Low‐Intensity Pulsed Ultrasound Treatment at an Early Osteoarthritis Stage Protects Rabbit Cartilage From Damage via the Integrin/Focal Adhesion Kinase/Mitogen‐Activated Protein Kinase Signaling Pathway

Objectives To investigate whether low‐intensity pulsed ultrasound (US) has different protective effects on early and late rabbit osteoarthritis cartilage via the integrin/focal adhesion kinase (FAK)/mitogen‐activated protein kinase (MAPK) signaling pathway. Methods Thirty‐six New Zealand White rabbits were divided into early control, early osteoarthritis, early treatment, late control, late osteoarthritis, and late treatment groups.
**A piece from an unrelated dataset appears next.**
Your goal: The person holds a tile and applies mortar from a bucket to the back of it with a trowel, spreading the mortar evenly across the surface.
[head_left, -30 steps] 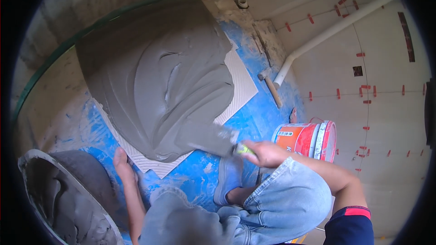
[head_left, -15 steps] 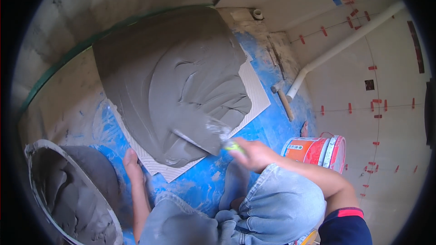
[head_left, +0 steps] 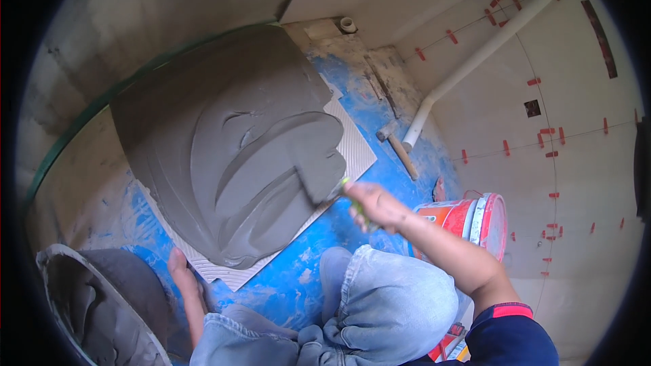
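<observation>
My right hand (head_left: 369, 207) is closed round the yellow-green handle of a trowel, whose blade (head_left: 313, 190) lies in the grey mortar (head_left: 224, 142) near its right lower edge. The mortar covers most of a ribbed tile (head_left: 356, 149) lying on the blue-coated floor. My left hand (head_left: 184, 274) is beside the tile's lower-left edge, seeming to touch it; its fingers are mostly hidden, so their grip is unclear.
A bucket of mortar (head_left: 102, 305) stands at lower left. A mallet (head_left: 403, 156) lies near a white pipe (head_left: 468, 68) against the right wall. A red bucket (head_left: 478, 220) sits right of my arm. Walls (head_left: 563, 196) bound the floor.
My right hand and trowel have moved up and slightly left over the mortar, whose strokes now look different near the right edge. The whole view has shifted; my left hand stays by the tile.
</observation>
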A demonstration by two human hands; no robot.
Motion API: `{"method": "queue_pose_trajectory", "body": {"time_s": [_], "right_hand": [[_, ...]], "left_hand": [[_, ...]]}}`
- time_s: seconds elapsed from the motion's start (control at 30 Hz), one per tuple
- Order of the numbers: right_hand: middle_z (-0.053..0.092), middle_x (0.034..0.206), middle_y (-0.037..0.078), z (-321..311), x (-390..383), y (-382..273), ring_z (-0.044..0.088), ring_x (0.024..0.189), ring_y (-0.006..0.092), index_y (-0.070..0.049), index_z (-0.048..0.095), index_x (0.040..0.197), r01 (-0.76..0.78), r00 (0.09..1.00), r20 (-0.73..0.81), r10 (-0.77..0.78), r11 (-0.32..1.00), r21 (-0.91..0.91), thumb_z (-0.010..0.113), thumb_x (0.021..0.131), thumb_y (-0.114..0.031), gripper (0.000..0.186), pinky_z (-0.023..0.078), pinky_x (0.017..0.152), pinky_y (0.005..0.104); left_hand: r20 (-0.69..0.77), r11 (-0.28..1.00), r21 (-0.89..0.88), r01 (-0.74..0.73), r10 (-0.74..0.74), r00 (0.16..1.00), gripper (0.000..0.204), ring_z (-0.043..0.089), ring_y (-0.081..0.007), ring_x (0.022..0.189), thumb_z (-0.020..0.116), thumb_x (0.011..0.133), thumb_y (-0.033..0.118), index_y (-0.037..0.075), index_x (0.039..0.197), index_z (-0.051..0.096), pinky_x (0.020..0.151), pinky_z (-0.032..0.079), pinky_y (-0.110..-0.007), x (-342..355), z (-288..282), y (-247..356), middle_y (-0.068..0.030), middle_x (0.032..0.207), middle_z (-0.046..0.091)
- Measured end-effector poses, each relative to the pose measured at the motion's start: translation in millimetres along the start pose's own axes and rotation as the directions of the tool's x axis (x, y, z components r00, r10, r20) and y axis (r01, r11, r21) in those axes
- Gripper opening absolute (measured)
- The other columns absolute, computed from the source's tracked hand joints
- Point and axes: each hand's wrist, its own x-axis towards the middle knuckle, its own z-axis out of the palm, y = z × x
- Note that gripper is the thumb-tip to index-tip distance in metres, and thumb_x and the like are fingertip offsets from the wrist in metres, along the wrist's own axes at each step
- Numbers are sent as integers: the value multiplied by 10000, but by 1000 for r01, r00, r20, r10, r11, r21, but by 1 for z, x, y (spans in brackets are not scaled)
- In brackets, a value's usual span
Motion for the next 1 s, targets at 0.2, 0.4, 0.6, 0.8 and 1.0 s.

The early and late osteoarthritis and treatment groups underwent anterior cruciate ligament transection. The remaining groups underwent sham operations with knee joint exposure. The early and late treatment groups were exposed to low‐intensity pulsed US 4 and 8 weeks after surgery. After 6 weeks of US exposure, pathologic changes on the articular surface of the femoral condyle were assessed by modified Mankin scores. Expression of type II collagen, matrix metalloproteinase, integrin β 1 , phosphorylated FAK, and MAPKs (including extracellular signal‐regulated kinase 1/2, MAPK 38, and c‐Jun N‐terminal kinase) was assessed by Western blot analysis. Results Cartilage damage was less severe in the early treatment group than the early osteoarthritis group. The Mankin score was significantly lower in the early treatment group than the early osteoarthritis group ( P < .05). There was no significant difference in cartilage damage or Mankin score between the late treatment and late osteoarthritis groups. There was a significant increase in type II collagen expression but a significant decrease in matrix metalloproteinase 13 expression in the early treatment group compared to the early osteoarthritis group, whereas no significant difference was found between the late treatment and late osteoarthritis groups. Integrin β 1 and phosphorylated FAK expression was significantly higher, and phosphorylated extracellular signal‐regulated kinase 1/2 and phosphorylated MAPK 38 expression was significantly lower in the early treatment group than the early osteoarthritis group. Conclusions Our findings indicate that low‐intensity pulsed US protects cartilage from damage in early‐stage osteoarthritis via the integrin/FAK/MAPK pathway.